JAKARTA, Kabar-kini.com, 27 Juli 2026 – *Salam Sinergi Sejuta Tangan. 2026 adalah Tahun Sinergi dan Kolaborasi.
Semangat itu digaungkan oleh *Pokja Sinergi Sejuta Tangan Stop Stigma* dalam rangka *Hari Anak Nasional, 23 Juli 2026*. Kegiatan ini dilaksanakan bersama *Dinas Pendidikan DKI Jakarta* dan 20 organisasi anak, sosial, dan kemanusiaan. Di antaranya: *LPAI, KPAI, Dinsos Anak, BK3S DKI, Tagana, PMI DKI, PGRI Perempuan, PGRI, Kowani, Wow Save ID, DemiFilm Indonesia, Koalisi Anak, Sahabat Anak Indonesia – SAI, Espas, PKBM Perkumpulan Keluarga Bugis Makassar, JPN*, dan lainnya.
“*Dibutuhkan orang sekampung atau 1 juta orang untuk melindungi 1 orang anak* menjadi semangat kami semua. Dengan itikad baik bersama-sama *Stop Stigma No Bully* dan menyukseskan *Gerakan Literasi ‘Saya Cinta dan Suka Baca Buku’* melalui pengumpulan buku cerita, komik, dan novel untuk anak Indonesia di sekolah-sekolah,” ujar *Kak AruL, Sahabat Anak*, selaku penggagas gerakan.
*Sukses Wujudkan Perpustakaan LPKA dan Berikan Bantuan Digital*
Setelah sukses mewujudkan *Perpustakaan di LPKA – Lembaga Pembinaan Khusus Anak* Jakarta dan Tangerang, gerakan ini dilanjutkan ke daerah lain.
Momen penuh haru terjadi pada *Minggu, 27 Juli 2026*. *Kak Seto, Tokoh Nasional Anak*, hadir langsung di *LPKA Kelas II Ciganjur, Jakarta Selatan*. Beliau menyempatkan mencicipi makanan dari dapur Lapas yang ditukar dengan nasi Padang dari pihak organisasi. Kehadiran Kak Seto disambut antusias dan ucapan terima kasih dari anak-anak binaan. Kegiatan akan dilanjutkan dengan *BSK pada Selasa, 28 Juli 2026*.

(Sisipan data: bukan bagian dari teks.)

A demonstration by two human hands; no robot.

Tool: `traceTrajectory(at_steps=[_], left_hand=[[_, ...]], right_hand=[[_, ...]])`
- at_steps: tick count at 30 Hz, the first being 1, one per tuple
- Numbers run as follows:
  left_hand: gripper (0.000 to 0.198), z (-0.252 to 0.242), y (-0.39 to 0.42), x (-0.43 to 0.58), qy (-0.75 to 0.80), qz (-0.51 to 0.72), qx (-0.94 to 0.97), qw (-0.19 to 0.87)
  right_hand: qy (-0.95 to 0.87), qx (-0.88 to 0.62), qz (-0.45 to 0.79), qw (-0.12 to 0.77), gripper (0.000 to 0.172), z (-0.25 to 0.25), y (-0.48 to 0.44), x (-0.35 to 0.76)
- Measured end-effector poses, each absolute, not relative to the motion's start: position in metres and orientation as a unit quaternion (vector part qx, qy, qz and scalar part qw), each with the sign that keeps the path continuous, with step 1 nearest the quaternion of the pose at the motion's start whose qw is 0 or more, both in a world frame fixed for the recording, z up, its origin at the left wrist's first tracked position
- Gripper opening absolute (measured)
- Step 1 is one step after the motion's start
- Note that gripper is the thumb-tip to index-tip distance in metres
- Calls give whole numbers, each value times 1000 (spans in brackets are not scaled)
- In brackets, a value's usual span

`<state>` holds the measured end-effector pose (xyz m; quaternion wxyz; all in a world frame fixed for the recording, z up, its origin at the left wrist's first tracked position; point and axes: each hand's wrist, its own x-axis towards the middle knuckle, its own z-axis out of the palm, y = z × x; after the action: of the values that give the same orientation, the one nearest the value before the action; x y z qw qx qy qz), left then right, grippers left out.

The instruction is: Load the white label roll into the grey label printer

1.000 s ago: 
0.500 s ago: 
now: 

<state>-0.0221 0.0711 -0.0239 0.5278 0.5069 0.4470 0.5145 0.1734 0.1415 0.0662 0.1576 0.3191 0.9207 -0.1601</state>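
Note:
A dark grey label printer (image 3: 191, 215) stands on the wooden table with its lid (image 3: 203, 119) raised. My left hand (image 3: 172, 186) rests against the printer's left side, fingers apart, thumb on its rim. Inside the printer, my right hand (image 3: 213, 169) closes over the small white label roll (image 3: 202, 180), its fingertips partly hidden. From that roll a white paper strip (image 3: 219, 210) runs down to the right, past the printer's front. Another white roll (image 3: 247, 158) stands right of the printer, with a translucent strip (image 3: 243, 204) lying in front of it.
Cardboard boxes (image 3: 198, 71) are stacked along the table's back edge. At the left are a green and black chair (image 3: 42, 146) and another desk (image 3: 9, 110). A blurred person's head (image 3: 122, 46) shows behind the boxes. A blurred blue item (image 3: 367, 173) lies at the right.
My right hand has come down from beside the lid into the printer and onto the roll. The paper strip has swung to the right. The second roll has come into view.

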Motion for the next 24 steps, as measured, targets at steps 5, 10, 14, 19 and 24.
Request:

Dalam kesempatan yang sama, *PKBM Era Widyawati* menyerahkan bantuan berupa *laptop Chromebook Lenovo* untuk 2 LPKA.
“Ini adalah manifestasi cinta untuk anak-anak binaan yang harus terpapar dengan dunia digital. Keberadaan e-book dan streaming online kini dapat difasilitasi dengan laptop ini,” ujar *Widyawati selaku Ketua PKBM Pusat*.
*Literasi Menyasar Moda Transportasi*
Upaya peningkatan literasi yang komprehensif juga menyasar moda transportasi. *Program Kios Baca* dari *KCM* dan *PT KAI* didukung untuk menghadirkan aktivitas membaca di gerbong dan peron kereta. Selain menyalurkan buku ke LPKA, gerakan ini juga menjangkau pengguna transportasi publik.
Berdasarkan survei global *CEOWORLD Magazine*, Indonesia berada di peringkat ke-31 dari 102 negara paling giat membaca. Rata-rata durasi membaca masyarakat Indonesia mencapai *129 jam per tahun*, lebih tinggi dibandingkan Korea Selatan di peringkat 33 dengan 125 jam.
Tingkat Kegemaran Membaca (TGM) masyarakat Indonesia sebesar *63,9 poin pada 2022*. Skor tersebut meningkat 7,4% dibandingkan tahun sebelumnya. Hal ini menunjukkan semakin banyak masyarakat Indonesia yang gemar membaca.
Untuk itu, keterlibatan semua pihak dalam mengumpulkan dan menyalurkan buku menjadi gerakan *dari, oleh, dan untuk kita semua*.
*Apresiasi*
Ucapan terima kasih disampaikan kepada *Dinas Pendidikan DKI Jakarta, Dr. Nahdiana*, serta para pimpinan organisasi anak, sosial, dan kemanusiaan yang telah memulai tradisi *Drop Box*.
Apresiasi juga disampaikan kepada *Ditjen Pemasyarakatan, Kak Rika Kabid Kerja Sama dan Komunikasi* selaku Ketua Pokja.